----- AVAILABLE DATA -----
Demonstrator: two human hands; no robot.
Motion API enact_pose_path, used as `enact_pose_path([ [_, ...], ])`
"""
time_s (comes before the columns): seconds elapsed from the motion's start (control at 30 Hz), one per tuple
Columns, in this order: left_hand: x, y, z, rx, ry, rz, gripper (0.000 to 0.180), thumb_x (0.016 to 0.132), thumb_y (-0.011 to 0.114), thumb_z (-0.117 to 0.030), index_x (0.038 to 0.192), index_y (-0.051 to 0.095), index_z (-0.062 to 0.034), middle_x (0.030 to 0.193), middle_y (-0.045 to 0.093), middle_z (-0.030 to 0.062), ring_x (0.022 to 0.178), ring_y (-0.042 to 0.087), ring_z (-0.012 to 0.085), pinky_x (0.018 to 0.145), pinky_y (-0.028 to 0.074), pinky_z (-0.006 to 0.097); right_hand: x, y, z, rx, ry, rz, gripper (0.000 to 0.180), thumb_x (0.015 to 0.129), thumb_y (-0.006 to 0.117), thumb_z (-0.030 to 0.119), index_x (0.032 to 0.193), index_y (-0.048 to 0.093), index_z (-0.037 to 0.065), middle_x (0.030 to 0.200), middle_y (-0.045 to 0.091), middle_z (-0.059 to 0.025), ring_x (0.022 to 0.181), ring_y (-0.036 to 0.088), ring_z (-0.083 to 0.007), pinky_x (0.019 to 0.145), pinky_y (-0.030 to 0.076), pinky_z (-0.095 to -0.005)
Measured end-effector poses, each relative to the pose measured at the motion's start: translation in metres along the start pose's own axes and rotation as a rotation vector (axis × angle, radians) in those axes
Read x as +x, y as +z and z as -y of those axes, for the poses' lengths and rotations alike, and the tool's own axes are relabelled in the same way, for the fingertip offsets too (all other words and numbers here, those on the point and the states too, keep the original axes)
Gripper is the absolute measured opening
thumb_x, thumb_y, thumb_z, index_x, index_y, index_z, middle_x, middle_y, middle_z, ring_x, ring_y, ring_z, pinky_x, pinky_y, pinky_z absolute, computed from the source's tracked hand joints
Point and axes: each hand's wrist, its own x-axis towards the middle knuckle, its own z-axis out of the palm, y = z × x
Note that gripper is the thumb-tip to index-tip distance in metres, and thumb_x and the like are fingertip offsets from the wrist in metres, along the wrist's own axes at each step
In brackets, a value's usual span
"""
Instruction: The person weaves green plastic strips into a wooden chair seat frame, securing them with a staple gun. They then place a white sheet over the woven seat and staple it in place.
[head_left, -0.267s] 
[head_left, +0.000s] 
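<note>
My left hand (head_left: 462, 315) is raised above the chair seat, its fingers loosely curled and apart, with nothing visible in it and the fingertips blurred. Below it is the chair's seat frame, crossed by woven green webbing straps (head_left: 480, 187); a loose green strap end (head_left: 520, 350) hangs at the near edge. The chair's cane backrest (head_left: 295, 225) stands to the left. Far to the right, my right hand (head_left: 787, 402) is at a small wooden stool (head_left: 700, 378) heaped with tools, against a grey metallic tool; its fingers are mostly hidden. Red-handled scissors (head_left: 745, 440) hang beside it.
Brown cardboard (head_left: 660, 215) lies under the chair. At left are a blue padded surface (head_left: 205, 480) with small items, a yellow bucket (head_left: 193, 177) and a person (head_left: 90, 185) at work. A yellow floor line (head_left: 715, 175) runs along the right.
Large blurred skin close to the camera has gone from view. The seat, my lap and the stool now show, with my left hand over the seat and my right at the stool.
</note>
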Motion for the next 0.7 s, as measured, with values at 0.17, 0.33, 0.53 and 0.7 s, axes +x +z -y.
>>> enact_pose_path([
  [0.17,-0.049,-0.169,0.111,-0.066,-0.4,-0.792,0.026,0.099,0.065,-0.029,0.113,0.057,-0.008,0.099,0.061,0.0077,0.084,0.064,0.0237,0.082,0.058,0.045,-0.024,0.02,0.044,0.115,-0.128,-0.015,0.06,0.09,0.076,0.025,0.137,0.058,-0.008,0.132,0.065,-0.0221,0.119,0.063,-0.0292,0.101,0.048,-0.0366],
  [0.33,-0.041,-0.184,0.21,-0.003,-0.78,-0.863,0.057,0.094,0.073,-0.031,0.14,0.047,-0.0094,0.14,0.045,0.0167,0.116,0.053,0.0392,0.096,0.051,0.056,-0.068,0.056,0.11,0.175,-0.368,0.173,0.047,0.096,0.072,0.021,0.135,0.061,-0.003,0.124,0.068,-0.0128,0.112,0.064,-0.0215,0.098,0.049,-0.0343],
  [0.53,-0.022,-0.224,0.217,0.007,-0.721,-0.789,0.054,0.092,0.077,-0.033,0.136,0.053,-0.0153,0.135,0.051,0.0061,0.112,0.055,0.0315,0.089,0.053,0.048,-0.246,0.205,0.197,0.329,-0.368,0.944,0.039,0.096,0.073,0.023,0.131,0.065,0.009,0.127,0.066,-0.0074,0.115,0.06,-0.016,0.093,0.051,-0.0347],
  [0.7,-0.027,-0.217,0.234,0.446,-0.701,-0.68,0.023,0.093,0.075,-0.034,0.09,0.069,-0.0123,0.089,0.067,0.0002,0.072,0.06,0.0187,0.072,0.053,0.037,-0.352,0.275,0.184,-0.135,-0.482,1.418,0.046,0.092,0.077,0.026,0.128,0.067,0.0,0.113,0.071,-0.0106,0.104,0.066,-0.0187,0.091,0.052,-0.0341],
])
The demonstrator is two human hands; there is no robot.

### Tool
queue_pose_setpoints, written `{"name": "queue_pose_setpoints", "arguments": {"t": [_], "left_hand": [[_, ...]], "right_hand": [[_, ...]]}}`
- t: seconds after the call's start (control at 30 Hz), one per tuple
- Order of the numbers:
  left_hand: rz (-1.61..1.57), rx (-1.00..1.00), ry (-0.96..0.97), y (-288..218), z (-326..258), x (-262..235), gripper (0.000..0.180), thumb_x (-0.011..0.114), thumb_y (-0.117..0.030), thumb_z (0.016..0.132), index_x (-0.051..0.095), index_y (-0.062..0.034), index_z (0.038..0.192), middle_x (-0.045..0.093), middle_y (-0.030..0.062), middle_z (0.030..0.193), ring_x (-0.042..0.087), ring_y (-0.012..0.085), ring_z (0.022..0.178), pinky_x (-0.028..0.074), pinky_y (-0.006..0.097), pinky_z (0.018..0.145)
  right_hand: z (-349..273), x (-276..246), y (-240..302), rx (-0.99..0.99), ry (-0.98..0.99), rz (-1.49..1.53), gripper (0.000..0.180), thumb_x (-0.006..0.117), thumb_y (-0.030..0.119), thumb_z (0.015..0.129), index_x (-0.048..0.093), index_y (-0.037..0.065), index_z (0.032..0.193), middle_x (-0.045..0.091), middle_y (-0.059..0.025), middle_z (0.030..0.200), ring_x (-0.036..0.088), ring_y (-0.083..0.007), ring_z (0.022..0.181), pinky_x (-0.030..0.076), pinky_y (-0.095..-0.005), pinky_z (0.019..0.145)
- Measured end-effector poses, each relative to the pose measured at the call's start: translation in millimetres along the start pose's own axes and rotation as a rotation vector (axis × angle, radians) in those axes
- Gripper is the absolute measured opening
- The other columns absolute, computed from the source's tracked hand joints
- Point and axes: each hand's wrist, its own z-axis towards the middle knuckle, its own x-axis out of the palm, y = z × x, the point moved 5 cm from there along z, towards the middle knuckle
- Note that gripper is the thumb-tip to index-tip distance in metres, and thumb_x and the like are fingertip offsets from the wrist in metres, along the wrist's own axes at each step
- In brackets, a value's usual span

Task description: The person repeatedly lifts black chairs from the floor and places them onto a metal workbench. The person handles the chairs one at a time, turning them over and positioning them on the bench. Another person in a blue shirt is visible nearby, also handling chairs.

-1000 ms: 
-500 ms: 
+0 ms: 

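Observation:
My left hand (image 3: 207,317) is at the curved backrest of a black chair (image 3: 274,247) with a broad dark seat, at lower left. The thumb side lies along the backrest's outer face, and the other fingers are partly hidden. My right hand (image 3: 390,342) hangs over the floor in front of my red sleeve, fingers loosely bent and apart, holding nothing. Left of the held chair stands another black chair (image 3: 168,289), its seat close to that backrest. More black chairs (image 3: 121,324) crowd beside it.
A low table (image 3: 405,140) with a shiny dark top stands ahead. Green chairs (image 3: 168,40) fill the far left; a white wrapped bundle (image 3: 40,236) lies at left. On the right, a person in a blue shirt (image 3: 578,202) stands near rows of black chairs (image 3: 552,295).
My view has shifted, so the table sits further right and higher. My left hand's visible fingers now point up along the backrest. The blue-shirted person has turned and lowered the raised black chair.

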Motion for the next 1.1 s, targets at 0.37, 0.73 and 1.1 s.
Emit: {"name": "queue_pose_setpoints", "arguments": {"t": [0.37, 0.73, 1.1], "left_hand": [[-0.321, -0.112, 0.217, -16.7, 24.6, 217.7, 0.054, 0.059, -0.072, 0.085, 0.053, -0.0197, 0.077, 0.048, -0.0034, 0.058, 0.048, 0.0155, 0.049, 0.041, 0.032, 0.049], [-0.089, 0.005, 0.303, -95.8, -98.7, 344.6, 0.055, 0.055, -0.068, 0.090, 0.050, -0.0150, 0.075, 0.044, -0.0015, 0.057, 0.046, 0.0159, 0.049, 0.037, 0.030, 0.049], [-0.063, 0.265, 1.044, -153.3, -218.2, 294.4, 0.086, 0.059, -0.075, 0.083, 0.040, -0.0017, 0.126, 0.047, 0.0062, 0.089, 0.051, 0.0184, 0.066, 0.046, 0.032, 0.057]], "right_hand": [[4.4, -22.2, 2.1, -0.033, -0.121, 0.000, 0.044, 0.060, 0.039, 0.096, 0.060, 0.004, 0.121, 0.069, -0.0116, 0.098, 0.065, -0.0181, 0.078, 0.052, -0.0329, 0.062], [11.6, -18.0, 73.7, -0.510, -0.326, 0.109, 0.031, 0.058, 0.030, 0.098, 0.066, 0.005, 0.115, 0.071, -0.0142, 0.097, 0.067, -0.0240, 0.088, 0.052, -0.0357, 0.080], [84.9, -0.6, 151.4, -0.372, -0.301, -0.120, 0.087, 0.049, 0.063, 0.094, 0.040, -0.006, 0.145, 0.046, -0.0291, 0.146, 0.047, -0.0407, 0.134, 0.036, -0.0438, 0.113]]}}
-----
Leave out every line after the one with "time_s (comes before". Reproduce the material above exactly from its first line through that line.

**EXPECTED ANSWER**:
Demonstrator: two human hands; no robot.
Motion API enact_pose_path, used as `enact_pose_path([ [_, ...], ])`
"""
time_s (comes before the columns): seconds elapsed from the motion's start (control at 30 Hz), one per tuple

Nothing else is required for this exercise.